Ministère de l’éducation nationale à Tunis

Invité ce jeudi 7 juin 2018 sur la radio Shems FM, le ministre de l’Education Hatem Ben Salem, est revenu sur l’affaire des brouilleurs anti-triche acquis en 2017 par le ministère de l’Education.

Dans ce sens Ben Salem a confirmé qu’il y a eu une affaire de corruption portant sur l’acquisition de ces équipements. « La corruption réside dans le fait que ces appareils ne sont pas efficaces et ne répondent pas aux normes exigées » a-t-indiqué. Et d’ajouter que ce dossier de corruption a été transféré au comité des marchés publics et que les mesures nécessaires seront prises.

Toujours selon le ministre, cette affaire de corruption a coûté aux caisses de l’Etat un million de dinars.

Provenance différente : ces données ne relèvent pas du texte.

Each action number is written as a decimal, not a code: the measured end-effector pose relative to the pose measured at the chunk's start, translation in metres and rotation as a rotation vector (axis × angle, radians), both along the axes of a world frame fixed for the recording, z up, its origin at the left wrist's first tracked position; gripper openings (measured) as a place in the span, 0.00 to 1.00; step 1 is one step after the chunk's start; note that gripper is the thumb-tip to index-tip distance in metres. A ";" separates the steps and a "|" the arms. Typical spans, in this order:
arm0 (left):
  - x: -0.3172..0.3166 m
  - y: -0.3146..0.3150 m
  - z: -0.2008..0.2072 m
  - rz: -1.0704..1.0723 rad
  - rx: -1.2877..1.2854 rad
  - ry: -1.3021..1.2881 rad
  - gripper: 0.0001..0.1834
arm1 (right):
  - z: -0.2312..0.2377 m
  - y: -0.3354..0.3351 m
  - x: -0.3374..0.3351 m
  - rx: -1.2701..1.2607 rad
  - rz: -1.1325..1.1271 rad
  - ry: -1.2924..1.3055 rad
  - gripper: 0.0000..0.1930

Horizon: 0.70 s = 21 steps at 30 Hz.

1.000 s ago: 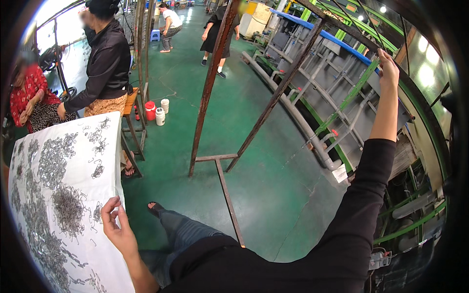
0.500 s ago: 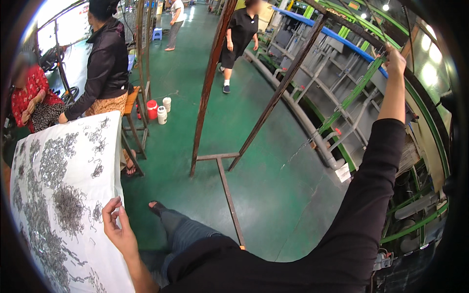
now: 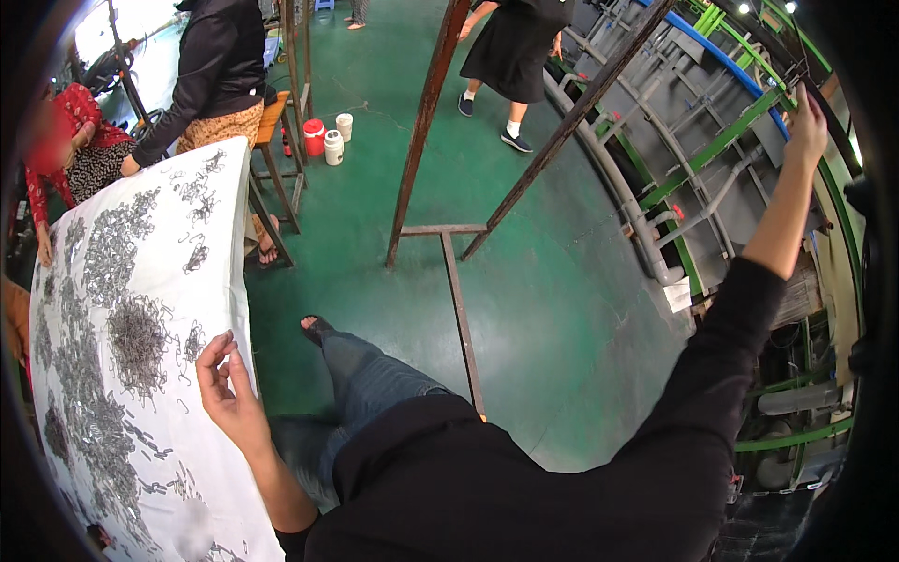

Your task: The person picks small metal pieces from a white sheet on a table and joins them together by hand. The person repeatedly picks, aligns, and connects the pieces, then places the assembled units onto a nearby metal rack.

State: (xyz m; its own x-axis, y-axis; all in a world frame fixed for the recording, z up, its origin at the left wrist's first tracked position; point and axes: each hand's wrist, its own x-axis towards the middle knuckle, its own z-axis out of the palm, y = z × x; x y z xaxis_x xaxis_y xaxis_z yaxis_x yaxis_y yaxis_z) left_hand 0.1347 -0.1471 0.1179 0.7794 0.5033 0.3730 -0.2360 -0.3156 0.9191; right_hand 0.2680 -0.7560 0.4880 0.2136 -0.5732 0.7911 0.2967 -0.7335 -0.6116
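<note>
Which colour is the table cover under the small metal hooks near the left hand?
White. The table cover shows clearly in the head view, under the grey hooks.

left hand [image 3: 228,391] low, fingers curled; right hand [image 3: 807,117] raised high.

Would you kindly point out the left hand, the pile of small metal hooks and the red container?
left hand [image 3: 228,393], head view, on the palm.
pile of metal hooks [image 3: 136,334], head view, on its dense middle.
red container [image 3: 314,138], head view, on its side.
</note>
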 end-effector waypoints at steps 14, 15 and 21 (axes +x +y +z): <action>-0.015 0.007 -0.025 0.053 0.067 0.149 0.09 | -0.536 0.022 -0.060 0.225 -0.193 0.765 0.21; -0.015 0.003 -0.024 0.047 0.079 0.148 0.10 | -0.542 0.025 -0.056 0.173 -0.238 0.784 0.23; -0.017 -0.014 -0.018 0.054 0.094 0.167 0.10 | -0.529 0.047 -0.035 0.340 -0.116 0.716 0.21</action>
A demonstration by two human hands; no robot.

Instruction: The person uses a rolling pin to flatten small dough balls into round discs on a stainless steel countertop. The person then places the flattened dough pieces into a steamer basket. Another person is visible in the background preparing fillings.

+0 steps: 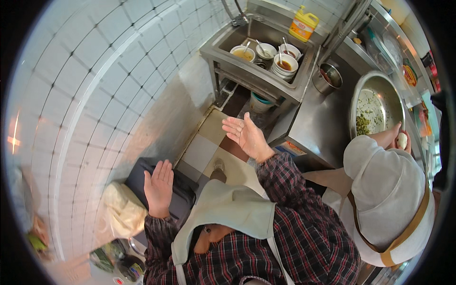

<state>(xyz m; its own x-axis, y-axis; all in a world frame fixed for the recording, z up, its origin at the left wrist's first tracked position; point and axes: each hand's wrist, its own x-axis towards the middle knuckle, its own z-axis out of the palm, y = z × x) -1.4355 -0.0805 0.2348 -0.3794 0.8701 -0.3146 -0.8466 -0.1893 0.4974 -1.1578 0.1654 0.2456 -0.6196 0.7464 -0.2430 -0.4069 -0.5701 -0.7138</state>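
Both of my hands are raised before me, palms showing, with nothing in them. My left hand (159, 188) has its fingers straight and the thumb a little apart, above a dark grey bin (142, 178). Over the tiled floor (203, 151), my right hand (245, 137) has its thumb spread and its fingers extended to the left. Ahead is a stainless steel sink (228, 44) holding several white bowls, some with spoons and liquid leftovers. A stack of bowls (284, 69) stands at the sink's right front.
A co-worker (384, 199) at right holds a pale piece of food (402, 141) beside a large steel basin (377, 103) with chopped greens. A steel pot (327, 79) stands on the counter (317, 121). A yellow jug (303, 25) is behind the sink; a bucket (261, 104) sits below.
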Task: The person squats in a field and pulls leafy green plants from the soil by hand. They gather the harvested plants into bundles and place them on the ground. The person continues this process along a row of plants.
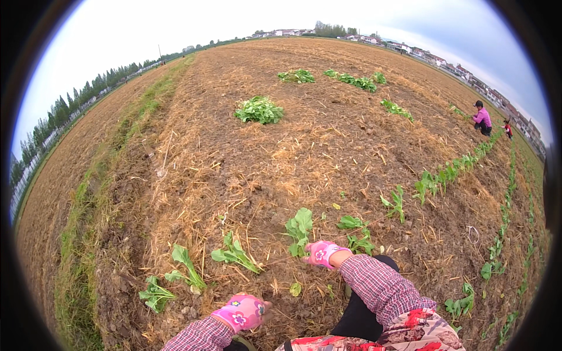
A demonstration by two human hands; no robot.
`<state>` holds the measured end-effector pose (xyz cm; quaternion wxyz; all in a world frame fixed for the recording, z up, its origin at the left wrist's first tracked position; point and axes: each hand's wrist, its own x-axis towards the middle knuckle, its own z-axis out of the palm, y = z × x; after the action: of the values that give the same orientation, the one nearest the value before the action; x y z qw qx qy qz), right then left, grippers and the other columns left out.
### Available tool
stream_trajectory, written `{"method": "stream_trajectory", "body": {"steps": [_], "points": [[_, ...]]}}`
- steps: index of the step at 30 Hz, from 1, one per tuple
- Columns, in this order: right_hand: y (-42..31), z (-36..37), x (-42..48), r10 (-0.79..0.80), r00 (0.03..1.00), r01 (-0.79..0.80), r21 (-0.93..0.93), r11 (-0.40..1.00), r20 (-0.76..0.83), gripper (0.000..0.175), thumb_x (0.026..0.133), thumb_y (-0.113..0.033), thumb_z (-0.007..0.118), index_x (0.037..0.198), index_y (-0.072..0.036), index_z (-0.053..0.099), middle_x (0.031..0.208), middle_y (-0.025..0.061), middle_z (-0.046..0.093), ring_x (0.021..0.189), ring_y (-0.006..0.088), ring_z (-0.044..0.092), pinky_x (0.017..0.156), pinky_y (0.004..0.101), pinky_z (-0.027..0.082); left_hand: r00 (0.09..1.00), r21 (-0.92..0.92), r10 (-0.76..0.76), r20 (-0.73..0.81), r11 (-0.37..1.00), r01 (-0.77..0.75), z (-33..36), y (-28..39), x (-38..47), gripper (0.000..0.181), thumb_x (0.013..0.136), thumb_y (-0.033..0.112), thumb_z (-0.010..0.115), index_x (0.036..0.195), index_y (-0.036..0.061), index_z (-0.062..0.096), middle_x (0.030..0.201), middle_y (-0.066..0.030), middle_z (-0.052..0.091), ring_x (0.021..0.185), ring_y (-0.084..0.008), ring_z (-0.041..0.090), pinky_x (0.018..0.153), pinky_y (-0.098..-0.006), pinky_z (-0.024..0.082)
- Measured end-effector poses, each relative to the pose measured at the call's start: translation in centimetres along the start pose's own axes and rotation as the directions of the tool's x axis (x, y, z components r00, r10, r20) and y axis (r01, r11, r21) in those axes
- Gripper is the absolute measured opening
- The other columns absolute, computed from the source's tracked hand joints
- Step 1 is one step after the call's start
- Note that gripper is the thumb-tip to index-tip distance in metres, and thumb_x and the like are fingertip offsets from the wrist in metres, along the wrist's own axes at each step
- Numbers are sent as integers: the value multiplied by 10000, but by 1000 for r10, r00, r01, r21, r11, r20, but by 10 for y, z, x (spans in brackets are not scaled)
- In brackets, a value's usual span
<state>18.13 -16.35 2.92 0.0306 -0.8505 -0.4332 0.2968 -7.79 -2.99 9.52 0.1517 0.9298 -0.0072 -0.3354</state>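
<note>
My right hand (325, 253), in a pink fingerless-looking glove with flower prints, is at the lower stem of an upright leafy green seedling (300, 228). Its fingertips appear to pinch the stem, partly hidden by the glove. My left hand (243, 311), gloved alike, hovers low over the soil nearer to me, its blurred fingers pointing right. Left of the hands lie loose seedlings: one (237, 254) with its stem towards me, another (189, 268), and a smaller one (156, 295). Two more leafy plants (361, 242) are just beyond my right wrist. A thin string (281, 260) runs along the ground.
A row of upright seedlings (448, 174) stretches away at right, with further rows beyond. Seedling heaps (260, 109) lie ahead on the straw-strewn soil (281, 162). A grassy strip (83, 245) borders the left. A person (482, 117) crouches far right, another behind.
</note>
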Motion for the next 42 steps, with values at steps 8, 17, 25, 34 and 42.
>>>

Il faut rappeler dans ce sens que cette affaire remonte à 2017, et c’est l’organisation I Watch qui avait révélé ces soupçons de corruption.

En effet, l’organisation avait dévoilé cette affaire portant sur les appareils de brouillage acquis par le ministère de l’Education pour limiter les cas de triche. On indique que le ministère avait conclu l’affaire de l’acquisition de ces appareils avec la société GET WIRELESS/GET SERVICE, dont le propriétaire n’est autre que Hatem Boulabiar, membre du Conseil de la Choura d’Ennahdha.

L’organisation explique que le ministère de l’Education n’a pas pris en compte le rapport du comité des marchés publics qui a demandé un test technique avant l’acquisition de ces dispositifs techniques, et a conclu l’affaire avec la société précitée.

On note que l’organisation n’a précisé ni la date, ni le ministre concerné par cette éventuelle affaire de corruption.